The total number of shares of all classes of stock which the Corporation shall have authority to issue is one hundred sixty-one million (161,000,000) shares, of which one hundred sixty million (160,000,000) shares shall be of a single class of common stock and one million (1,000,000) shares shall be series preferred stock.

This amendment would increase the Company’s authorized common stock from 80,000,000 shares to 160,000,000 shares of common stock. There would be no change in the number of authorized preferred shares. The purpose of the amendment is to give the Board the ability to effect a 2-for-1 stock split of the Company’s outstanding shares of common stock. As of the record date for the Annual Meeting, there were 62,085,149 shares of the Company’s common stock issued and outstanding.

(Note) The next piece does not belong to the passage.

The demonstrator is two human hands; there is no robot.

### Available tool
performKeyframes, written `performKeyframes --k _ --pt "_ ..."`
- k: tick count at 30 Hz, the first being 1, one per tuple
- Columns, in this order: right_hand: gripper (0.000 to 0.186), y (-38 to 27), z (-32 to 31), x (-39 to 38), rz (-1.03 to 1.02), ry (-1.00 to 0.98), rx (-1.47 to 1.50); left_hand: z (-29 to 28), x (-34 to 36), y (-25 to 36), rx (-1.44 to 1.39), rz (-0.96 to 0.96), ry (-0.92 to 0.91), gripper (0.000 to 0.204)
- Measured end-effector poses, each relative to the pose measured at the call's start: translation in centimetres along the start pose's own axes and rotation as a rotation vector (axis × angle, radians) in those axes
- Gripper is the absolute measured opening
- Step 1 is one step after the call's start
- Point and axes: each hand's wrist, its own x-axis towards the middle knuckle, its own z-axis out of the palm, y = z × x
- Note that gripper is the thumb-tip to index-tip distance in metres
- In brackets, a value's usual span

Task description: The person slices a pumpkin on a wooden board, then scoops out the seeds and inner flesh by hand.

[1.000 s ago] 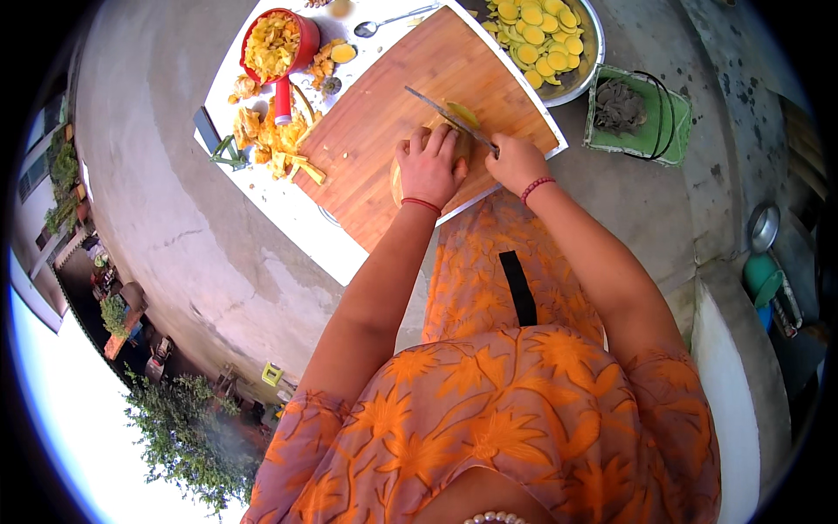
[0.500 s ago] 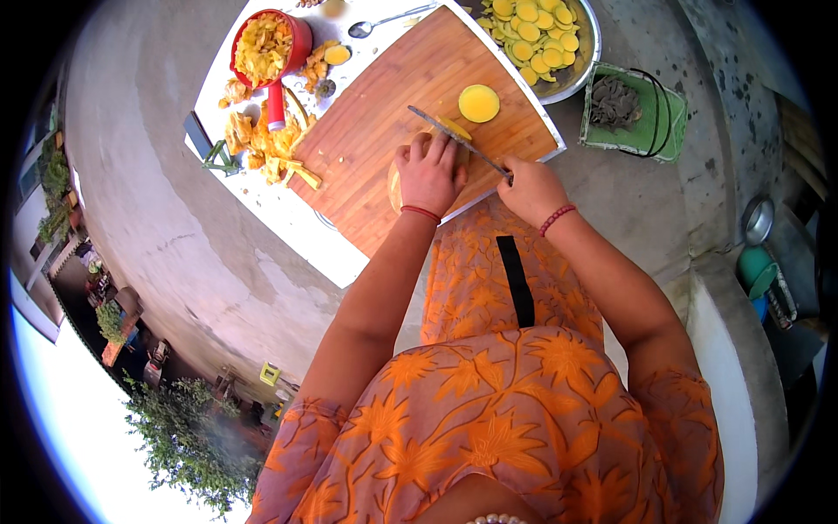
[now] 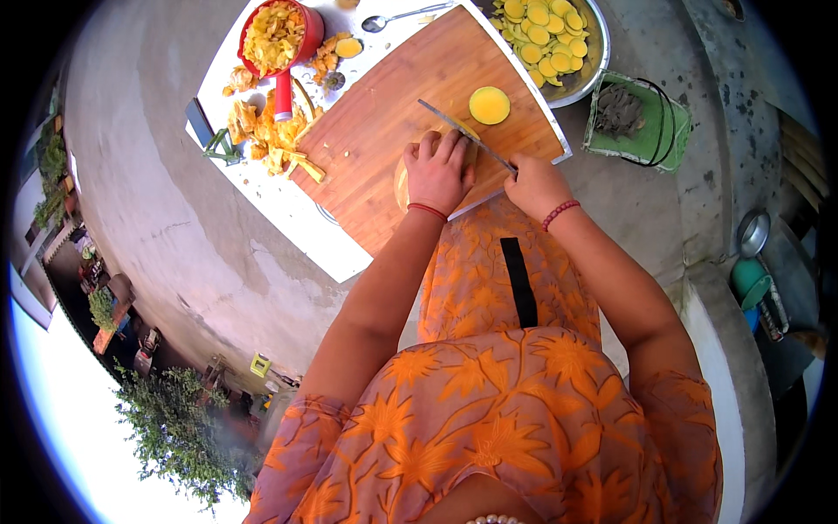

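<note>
My left hand point(image 3: 441, 179) is closed on a pale yellow round piece of produce point(image 3: 401, 186), pressing it on the wooden board point(image 3: 375, 122); its fingers hide much of it. My right hand point(image 3: 534, 183) grips the handle of a long knife point(image 3: 443, 114), whose blade lies across the produce, just past my left fingertips. A round yellow slice point(image 3: 489, 106) rests on the board above the knife. At the upper right a steel bowl point(image 3: 599, 61) holds several yellow slices point(image 3: 555, 39).
A red handled pot point(image 3: 310, 35) of chopped yellow pieces, peels point(image 3: 266, 131), a spoon point(image 3: 375, 24) and a green tool point(image 3: 220, 148) are on the white surface. A green container point(image 3: 663, 140) with grey cloth-like contents stands right; metal and plastic ware point(image 3: 752, 284) lies farther right.
A round slice now lies flat on the board, visible since half a second ago. My right hand and knife have moved slightly down and right from a second ago.
</note>
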Motion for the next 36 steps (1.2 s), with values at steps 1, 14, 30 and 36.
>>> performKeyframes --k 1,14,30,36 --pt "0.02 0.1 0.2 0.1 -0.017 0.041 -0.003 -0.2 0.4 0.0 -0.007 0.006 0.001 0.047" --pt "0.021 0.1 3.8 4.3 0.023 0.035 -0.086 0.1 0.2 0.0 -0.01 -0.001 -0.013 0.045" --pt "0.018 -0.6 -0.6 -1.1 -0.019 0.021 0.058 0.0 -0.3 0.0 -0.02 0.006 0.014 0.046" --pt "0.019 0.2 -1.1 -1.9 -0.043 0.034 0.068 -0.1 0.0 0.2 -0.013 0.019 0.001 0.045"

Proposal to Amend the Company’s Long-Term Stock Incentive Plan

The Proxy Statement also includes a proposal to amend the Company’s Long-Term Stock Incentive Plan (the “Plan”) to authorize an additional 2,700,000 shares of the Company’s common stock for issuance pursuant to the Plan.

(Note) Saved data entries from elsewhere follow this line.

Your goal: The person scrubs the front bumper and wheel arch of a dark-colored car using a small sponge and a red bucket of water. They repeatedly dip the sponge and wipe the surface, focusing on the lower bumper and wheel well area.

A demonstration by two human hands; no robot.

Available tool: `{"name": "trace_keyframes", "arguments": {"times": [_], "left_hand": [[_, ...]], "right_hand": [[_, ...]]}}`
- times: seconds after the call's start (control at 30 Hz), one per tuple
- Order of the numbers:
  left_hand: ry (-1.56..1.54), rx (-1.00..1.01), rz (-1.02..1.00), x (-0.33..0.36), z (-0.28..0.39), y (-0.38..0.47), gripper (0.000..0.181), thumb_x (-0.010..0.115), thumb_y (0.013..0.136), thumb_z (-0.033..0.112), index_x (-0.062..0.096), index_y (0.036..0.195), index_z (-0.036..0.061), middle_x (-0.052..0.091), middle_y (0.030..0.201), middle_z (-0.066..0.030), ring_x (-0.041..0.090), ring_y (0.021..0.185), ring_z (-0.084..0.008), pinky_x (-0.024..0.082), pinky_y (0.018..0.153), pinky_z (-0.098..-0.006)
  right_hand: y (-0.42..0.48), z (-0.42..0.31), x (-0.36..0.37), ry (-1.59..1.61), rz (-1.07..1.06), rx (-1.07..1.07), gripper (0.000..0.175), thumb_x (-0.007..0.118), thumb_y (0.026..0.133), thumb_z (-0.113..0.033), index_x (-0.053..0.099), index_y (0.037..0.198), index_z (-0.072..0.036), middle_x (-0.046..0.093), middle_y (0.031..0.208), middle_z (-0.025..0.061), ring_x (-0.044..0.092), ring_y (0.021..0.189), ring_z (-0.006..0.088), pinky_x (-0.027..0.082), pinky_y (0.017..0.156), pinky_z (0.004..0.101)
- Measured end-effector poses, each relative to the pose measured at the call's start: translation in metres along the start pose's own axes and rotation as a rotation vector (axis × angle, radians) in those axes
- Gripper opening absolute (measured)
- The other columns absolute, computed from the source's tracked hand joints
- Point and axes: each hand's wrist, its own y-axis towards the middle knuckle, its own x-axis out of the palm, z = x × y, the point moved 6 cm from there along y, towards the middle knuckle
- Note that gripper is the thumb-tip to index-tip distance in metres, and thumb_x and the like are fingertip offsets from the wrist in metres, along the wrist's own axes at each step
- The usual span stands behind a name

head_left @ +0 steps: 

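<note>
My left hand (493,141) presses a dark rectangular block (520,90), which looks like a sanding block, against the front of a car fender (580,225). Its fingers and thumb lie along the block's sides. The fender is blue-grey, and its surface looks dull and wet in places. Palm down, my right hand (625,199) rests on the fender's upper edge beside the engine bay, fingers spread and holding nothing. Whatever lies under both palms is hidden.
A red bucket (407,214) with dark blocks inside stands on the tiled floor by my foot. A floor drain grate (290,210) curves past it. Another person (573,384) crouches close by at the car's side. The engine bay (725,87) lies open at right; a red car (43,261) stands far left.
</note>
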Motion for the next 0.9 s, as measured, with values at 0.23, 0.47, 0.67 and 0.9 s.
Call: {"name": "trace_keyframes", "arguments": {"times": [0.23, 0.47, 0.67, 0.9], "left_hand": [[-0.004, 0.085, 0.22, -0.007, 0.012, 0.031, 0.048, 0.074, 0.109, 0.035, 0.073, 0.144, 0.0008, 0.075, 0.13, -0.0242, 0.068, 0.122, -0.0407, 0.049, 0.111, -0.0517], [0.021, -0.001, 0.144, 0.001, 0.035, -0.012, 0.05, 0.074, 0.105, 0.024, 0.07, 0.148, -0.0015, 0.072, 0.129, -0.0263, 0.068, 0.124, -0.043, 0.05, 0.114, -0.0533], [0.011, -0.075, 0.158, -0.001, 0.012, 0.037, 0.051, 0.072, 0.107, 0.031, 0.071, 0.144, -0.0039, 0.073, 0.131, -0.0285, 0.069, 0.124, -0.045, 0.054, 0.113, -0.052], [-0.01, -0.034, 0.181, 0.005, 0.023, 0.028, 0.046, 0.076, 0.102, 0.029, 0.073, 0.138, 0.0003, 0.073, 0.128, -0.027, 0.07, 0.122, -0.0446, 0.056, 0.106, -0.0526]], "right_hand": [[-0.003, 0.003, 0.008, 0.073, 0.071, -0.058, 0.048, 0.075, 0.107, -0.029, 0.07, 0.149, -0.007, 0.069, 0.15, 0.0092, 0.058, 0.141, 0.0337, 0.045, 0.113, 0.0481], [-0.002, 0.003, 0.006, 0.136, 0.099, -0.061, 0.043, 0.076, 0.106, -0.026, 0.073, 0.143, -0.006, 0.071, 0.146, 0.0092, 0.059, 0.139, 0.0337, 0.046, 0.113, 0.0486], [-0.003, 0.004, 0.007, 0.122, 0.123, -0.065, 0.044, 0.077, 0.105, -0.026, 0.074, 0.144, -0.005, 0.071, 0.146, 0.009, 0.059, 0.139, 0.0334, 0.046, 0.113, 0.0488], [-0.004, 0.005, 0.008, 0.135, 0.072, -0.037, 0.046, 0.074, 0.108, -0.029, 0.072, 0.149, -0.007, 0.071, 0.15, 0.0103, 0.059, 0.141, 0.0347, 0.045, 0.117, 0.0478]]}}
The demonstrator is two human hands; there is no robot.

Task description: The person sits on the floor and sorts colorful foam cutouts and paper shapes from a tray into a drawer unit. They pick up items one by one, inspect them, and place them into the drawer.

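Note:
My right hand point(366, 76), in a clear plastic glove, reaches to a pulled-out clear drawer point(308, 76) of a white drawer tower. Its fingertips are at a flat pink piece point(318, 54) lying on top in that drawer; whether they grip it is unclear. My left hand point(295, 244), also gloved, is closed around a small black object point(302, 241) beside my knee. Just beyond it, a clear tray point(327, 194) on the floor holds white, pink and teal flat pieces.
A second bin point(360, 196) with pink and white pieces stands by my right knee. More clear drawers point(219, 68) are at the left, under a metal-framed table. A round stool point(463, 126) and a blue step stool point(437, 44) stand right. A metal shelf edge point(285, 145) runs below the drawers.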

On March 29, 2022, ISS published a proxy analysis and vote recommendation for the Company’s Annual Meeting. The proposal to amend the Plan received an unfavorable recommendation from ISS because, among other things, ISS believes the estimated cost of the Plan is excessive as a result of the number of shares of the Company’s common stock available for issuance under the Plan.

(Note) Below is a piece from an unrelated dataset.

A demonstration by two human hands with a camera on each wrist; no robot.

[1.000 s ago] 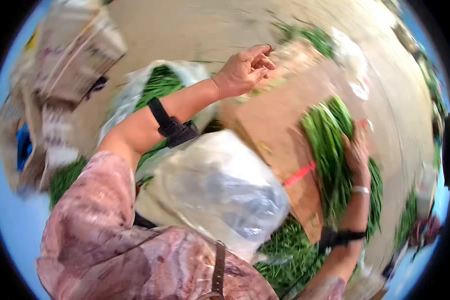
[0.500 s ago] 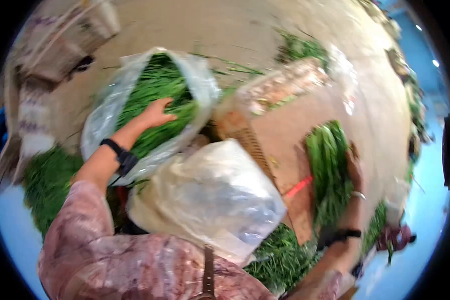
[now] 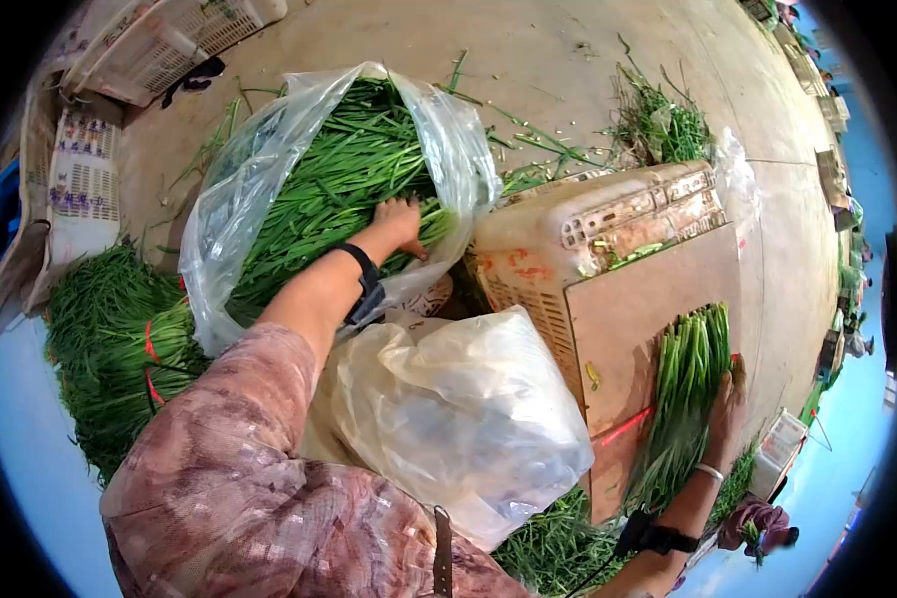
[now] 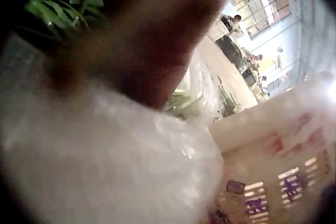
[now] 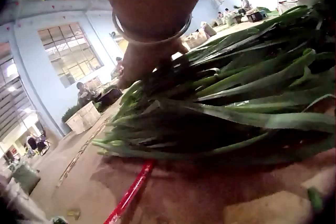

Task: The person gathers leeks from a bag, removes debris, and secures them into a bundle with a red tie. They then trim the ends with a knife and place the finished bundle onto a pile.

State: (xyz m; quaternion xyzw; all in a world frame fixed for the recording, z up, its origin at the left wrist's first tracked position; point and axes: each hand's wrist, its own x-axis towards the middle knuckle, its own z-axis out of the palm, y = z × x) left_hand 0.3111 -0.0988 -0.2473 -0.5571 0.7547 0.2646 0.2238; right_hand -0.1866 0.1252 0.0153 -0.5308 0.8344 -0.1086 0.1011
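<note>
In the head view, the left hand rests on long green stalks inside a clear plastic bag, thumb spread from the fingers. The left wrist view shows mostly blurred forearm and pale plastic; its fingers cannot be made out. The right hand lies along the outer side of a leafy green bunch on a brown board. A red strip runs from under that bunch, also visible as a red band in the right wrist view.
A crate stands under the board, beside a filled whitish plastic bag. Tied greens lie at the left, loose greens on the floor beyond. More crates stand at the upper left.
The left hand has moved from above the crate leftward and down onto the greens in the clear bag. The right hand has stayed beside its bunch. The head view has shifted.
</note>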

It is our understanding ISS calculated the estimated cost of the Plan using, among other data, information included in the table in the Proxy Statement under the heading “Equity Compensation Plan Information,” which table reflected shares available for issuance pursuant to various Company plans as of December 25, 2021. As disclosed on page 21 of the Proxy Statement, as of February 24, 2022, there were 23,058 shares of common stock available for issuance pursuant to the Plan, and there were 2,165,141 shares of common stock subject to outstanding and unvested awards that had been made pursuant to the Plan. In addition, as of February 24, 2022, there were 456,019 shares of common stock reserved for future issuance pursuant to the Company’s Employee Stock Purchase Plan (ESPP), 193,196 shares of common stock reserved for future issuance pursuant to the Company’s Director Retainer Stock Plan (DRSP), and 13,615 shares of common stock reserved for future issuance pursuant to the Company’s Stock Gift Plan.

General

Any vote “FOR” or “AGAINST” a proposal as described in the Proxy Statement using the proxy materials previously furnished by the Company (or a beneficial owner’s broker, bank, or other nominee) will continue to be counted as a vote “FOR” or “AGAINST” the proposal. If any shareholder has already returned his or her properly executed proxy card or voted via the internet or by telephone and would like to change his or her vote on any matter, such shareholder may revoke his or her proxy before it is voted at the Annual Meeting by submitting a later dated proxy card, by casting a subsequent vote via the Internet, or as otherwise described in the Proxy Statement. If your stock is held in street name, you must follow the instructions of the broker, bank, or nominee as to how to change your vote. If you would like to obtain proxy materials or have any questions, you should contact the Company at (800) 598-9663 or [email protected].

This Supplement to the Proxy Statement is being released on or about April 1, 2022, and should be read in conjunction with the Proxy Statement. The information contained in this Supplement to the Proxy Statement modifies or supersedes any inconsistent information contained in the Proxy Statement. The information provided above may be deemed “additional soliciting materials” within the meaning of the Securities Exchange Act of 1934, as amended.